In August 2012, Chaturvedi managed to move out of Haryana and joined the Union health ministry on deputation as the chief vigilance officer at New Delhi’s All India Institute of Medical Sciences (AIIMS). Soon after, Joshi approached the Central Administrative Tribunal (CAT), Chandigarh, with the same DoPT note for overturning the Presidential order, which had quashed Chaturvedi’s illegal chargesheet.
The case was admitted by Promilla Issar, member, CAT, who was the chief secretary of Haryana when the scams unearthed by Chaturvedi took place. Due to the conflict of interest, the case was finally transferred to the Principal Bench of CAT in New Delhi last November.
Meanwhile, when Chaturvedi wrote to the PMO in March 2012 about the illegal DoPT note, its unauthorised leakage to an accused officer and misuse by the Haryana government, the PMO disregarded the DoPT note by writing to the MoEF in May 2012 to seek details of the action taken on its inquiry into the irregularities.

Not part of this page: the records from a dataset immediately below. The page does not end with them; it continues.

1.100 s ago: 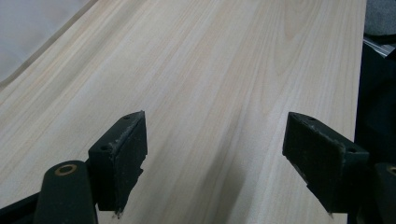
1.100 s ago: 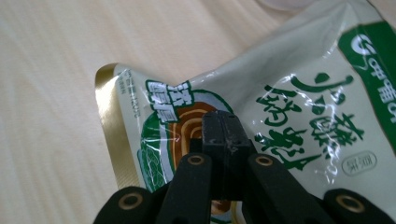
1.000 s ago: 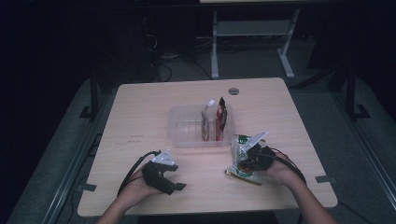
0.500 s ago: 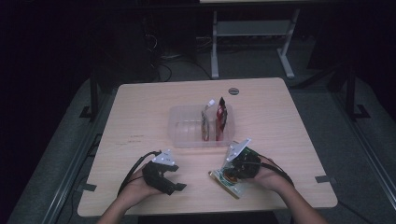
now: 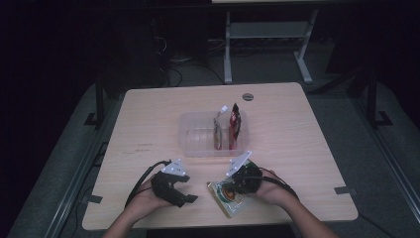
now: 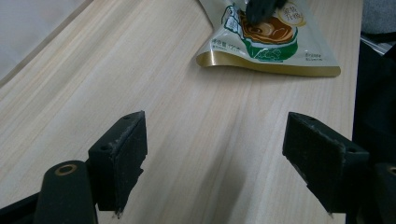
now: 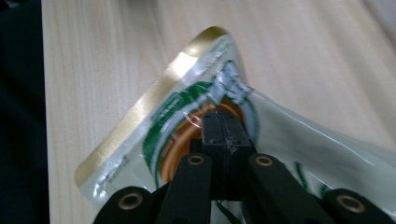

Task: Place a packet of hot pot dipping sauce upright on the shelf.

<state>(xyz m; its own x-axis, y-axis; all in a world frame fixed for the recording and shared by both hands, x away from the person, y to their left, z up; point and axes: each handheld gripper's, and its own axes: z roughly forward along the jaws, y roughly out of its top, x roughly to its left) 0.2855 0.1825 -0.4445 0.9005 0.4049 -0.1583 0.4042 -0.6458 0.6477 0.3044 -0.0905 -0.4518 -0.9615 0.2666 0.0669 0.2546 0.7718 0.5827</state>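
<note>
Near the front-left of the tabletop (image 5: 148, 129), the left tool (image 6: 212, 154) rests in a hand with its jaws spread wide apart and only bare wood between them. Just to its right lies a green and gold snack pouch (image 5: 229, 194), flat on the wood close to the front edge. At that pouch the right tool (image 7: 223, 128) points down, its jaws pressed tight together on the printed face. Farther back stands a clear plastic bin (image 5: 198, 141) holding two upright packets (image 5: 233, 126).
</note>
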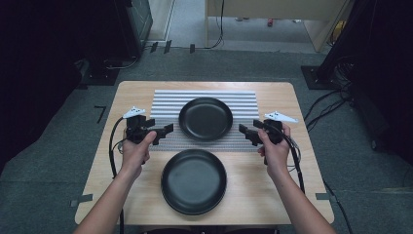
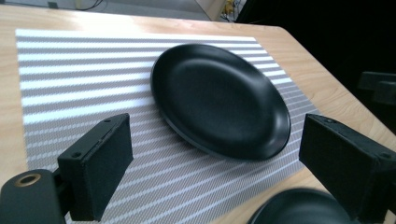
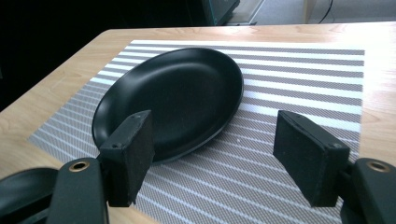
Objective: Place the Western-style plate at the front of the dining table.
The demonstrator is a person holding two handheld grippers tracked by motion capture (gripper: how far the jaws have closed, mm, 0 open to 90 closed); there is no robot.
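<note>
Two black plates on a wood tabletop (image 1: 277, 195). Far plate (image 1: 205, 118) sits on a grey/white striped mat (image 1: 165, 100), roughly mid-mat, near its front edge; near plate (image 1: 194, 181) lies on bare wood just in front of the mat, closer to the person, apart from the far plate w/ a strip of mat showing between them. Both plates upright, nothing in them. Left gripper (image 1: 169, 129) is held in the left hand (image 1: 136, 151) over the mat's left front part, jaws pointing inward toward the far plate, just beside its left rim, not touching. Right gripper (image 1: 243, 129) in the right hand (image 1: 275, 148) mirrors it at the mat's right front corner area, jaws aimed at the far plate's right rim, also apart from it. In the left gripper view the jaws stand wide apart, nothing between the pads, far plate (image 2: 219, 100) ahead on the mat (image 2: 79, 70), near plate's rim (image 2: 299, 207) at bottom edge. Right gripper view: jaws parted, pads bare, far plate (image 3: 173, 100) ahead and partly behind the left jaw, mat (image 3: 303, 70) under it, near plate's edge (image 3: 23, 189) at lower-left corner. So both grippers are unclenched and hold nothing. A cable trails from each gripper back along the forearm. Grey carpet floor (image 1: 53, 161) around the tabletop.
</note>
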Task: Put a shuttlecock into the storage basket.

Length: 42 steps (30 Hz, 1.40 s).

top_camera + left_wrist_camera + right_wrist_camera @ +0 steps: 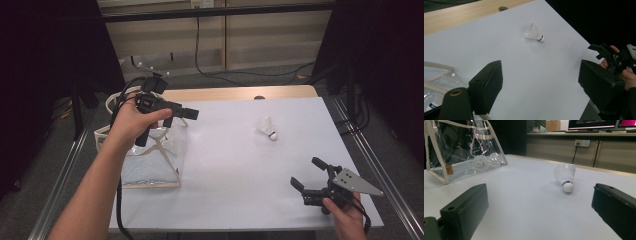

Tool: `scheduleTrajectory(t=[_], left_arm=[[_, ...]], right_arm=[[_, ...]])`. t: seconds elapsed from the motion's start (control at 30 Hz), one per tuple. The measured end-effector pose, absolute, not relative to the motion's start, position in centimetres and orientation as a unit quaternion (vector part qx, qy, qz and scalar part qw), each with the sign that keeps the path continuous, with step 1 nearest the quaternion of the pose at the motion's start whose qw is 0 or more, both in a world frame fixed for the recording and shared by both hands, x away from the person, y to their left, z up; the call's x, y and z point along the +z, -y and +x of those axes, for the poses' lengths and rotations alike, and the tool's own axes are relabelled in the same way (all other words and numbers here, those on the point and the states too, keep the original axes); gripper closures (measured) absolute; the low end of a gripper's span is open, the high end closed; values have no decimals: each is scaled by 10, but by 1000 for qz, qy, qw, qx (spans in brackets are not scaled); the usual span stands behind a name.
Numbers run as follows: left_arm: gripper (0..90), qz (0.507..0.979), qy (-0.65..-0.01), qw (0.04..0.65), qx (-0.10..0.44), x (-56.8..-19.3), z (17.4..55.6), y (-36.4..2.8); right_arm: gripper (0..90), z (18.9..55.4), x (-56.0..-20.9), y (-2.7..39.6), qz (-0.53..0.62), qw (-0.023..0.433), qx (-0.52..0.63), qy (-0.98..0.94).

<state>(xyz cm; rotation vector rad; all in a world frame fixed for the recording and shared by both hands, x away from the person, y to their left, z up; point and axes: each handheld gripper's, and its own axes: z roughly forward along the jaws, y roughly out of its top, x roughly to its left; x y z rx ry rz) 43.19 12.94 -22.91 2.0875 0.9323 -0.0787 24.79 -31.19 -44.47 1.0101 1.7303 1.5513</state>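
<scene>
Left gripper (181, 116): jaws stand wide apart with nothing between them. Held above the surface over the upper edge of the clear bag (150, 162), pointing toward the middle of the surface. In the left gripper view the shuttlecock (534, 33) lies well ahead of the jaws, in line with the gap between them, on the white surface (524, 75). It rests on its side, cork end pointing to the right in that view.

Right gripper (306, 175): jaws also wide open and empty. Held low at the near right corner of the surface, jaws aimed toward the far left. In the right gripper view the shuttlecock (565, 178) lies ahead, within the gap between the jaws but nearer the right-hand one, apart from both. Its white cork with a blue band faces the camera, feathers pointing away.

High view: shuttlecock (267, 128) lies right of centre on the surface, between the two grippers and well apart from each; it is nearer the far edge than the right gripper is.

Clear bag with cream trim stands at the left edge of the surface. A second shuttlecock (479, 163) shows through its wall, lying inside on the bottom.
</scene>
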Motion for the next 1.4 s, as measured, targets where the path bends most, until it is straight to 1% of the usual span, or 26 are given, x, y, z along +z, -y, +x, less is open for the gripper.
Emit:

In the same month, the PMO sought comments from Secretary, DoPT, as well. There have been five reminders since but the DoPT has not budged.
For good reasons, it seems. In November 2012, when an undaunted Chaturvedi filed a Criminal Writ Petition in the Supreme Court seeking a CBI investigation, the Haryana government in its reply to the apex court’s notice again hid behind the dopt fig leaf. Manmohan Singh’s silence maybe earning Chief Minister Hooda’s gratitude but it will be another embarrassment for him if the apex court quashes the note before his DoPT does.